When it comes time to ask about their influences, underground metal like Hellhammer and Venom—along with underground punk like Discharge—are quick to be discussed. But that doesn’t mean they aren’t fans of other genres.


“When you grow up in a house where Mom is listening to the Ventures, Dad’s got Dolly Parton on, your older sister has R&B, and your brother has (Black) Sabbath, it’s a pretty well-rounded mix of opportunities to hear stuff,” says Sisk. “I think I got a lot from my brother. He was doing Zeppelin and Skynyrd, and then some crazy new wave crap. And then the surf punks came, and he was all Mr. Joe Surf Punk.”


“I used to go to Eric’s house, and he would throw Judas Priest down our throats and we would throw Suicidal Tendencies back at him,” Reneaux shares of their teenage years, “We all have played in different styles of bands, but all listen to some of the same shit. Like, my sister got me into KISS, so I blame her more than anything. Blame my sister for my rock ‘n roll-ism.”
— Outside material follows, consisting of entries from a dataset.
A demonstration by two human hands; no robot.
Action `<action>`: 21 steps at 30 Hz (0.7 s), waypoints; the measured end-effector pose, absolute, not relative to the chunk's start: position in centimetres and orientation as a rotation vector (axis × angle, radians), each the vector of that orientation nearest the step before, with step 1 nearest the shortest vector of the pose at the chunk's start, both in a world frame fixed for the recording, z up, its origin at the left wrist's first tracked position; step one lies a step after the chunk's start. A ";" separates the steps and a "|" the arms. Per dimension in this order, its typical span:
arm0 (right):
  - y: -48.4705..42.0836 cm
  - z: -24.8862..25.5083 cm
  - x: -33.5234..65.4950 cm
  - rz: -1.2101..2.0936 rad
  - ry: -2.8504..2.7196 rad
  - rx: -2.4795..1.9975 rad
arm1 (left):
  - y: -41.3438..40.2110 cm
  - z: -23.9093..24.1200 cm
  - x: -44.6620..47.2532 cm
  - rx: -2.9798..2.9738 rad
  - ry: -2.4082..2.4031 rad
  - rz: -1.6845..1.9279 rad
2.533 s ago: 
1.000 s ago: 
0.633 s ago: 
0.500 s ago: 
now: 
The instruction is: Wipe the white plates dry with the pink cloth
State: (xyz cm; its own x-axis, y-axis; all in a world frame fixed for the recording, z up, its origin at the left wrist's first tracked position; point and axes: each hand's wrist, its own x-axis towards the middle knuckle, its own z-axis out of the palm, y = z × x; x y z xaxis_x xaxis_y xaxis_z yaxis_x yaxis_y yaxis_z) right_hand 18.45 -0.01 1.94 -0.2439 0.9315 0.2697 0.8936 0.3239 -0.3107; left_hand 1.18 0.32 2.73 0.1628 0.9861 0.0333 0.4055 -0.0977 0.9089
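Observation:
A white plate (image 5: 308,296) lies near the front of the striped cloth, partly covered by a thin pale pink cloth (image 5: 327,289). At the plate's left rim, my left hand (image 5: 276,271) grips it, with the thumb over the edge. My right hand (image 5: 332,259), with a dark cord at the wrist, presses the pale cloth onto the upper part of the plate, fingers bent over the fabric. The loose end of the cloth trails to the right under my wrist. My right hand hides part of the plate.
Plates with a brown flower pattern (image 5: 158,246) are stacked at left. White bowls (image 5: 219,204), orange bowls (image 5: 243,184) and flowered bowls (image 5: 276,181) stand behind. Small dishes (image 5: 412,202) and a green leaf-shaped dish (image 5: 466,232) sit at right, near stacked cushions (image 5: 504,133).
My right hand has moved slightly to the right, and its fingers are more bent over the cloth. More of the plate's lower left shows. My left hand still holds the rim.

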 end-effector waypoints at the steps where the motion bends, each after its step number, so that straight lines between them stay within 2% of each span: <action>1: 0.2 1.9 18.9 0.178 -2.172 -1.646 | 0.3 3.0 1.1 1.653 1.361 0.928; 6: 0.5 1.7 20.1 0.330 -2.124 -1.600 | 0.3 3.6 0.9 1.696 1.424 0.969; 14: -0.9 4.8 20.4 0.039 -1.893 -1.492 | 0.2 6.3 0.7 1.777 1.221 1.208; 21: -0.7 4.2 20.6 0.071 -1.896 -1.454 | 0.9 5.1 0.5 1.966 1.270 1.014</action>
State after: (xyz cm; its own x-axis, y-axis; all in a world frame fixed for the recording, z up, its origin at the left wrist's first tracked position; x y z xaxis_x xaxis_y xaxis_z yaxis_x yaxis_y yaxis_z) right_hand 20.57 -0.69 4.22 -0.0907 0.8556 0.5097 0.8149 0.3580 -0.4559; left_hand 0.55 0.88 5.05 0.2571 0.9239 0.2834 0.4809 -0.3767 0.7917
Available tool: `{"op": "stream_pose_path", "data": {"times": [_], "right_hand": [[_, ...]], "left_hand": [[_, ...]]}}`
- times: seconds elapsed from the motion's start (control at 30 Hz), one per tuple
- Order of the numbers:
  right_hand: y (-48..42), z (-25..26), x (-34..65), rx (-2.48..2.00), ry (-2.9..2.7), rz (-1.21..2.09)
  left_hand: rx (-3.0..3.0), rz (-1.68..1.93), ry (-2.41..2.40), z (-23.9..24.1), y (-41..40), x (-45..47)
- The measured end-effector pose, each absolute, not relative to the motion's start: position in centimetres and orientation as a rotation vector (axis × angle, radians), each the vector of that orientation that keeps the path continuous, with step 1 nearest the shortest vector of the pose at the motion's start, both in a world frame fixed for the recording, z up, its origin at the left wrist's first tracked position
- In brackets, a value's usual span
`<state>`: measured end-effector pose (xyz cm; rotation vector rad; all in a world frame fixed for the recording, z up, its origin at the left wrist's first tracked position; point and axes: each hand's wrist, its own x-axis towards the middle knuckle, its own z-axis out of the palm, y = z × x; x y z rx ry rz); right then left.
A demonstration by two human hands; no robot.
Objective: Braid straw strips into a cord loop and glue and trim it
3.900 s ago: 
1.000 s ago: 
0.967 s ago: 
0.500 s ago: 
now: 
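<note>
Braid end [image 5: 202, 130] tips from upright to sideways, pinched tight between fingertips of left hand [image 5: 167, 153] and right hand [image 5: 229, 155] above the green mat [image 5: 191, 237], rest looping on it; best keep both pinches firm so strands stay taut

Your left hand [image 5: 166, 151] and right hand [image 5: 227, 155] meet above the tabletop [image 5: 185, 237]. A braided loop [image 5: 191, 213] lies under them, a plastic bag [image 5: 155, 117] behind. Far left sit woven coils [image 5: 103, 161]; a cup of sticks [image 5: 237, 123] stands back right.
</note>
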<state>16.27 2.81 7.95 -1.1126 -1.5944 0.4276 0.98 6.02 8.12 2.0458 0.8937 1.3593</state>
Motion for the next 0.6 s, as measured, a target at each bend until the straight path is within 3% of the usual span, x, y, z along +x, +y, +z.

As for the band name, it was borrowed from a 1974 episode of Kolchak: The Night Stalker that left a lasting imprint on Reneaux, “In that episode, Kolchak walks in the door and the police chief says, ‘It must be a satanic cult called the Dark Star Coven.’ From that point on, I always thought that was a cool name. When it became band name time, I had a list of crap and a bunch of us threw different names in and everybody seemed to like the Dark Star Coven thing. And that’s where it came from—me being a horror fanatic most of my life.”


“Besides, we are metal,” says Sisk. “We’re supposed to have kind of a scary name, right?”


The band recently released a four-song EP to tease for a longer vinyl record that’s in the pipeline with Kaos Music Limited. Reneaux calls the release “fishing a little,” and he’s looking forward to releasing all 10 songs.


“We have a term with our recording, warts and all. It’s nice that the technology has advanced where you can get really good quality stuff DIY,” says Sisk. “We didn’t go back and do overdubs—a lot of the tracks are one shot, one take.”


When it comes to seeing a show, it can feel a little daunting to trudge off the beaten path. But Reneaux’s advice is “don’t be scared of it. You don’t have to get in the pit or stand in the front. Work in baby steps, but have a little adventure. Don’t be vanilla all your life.”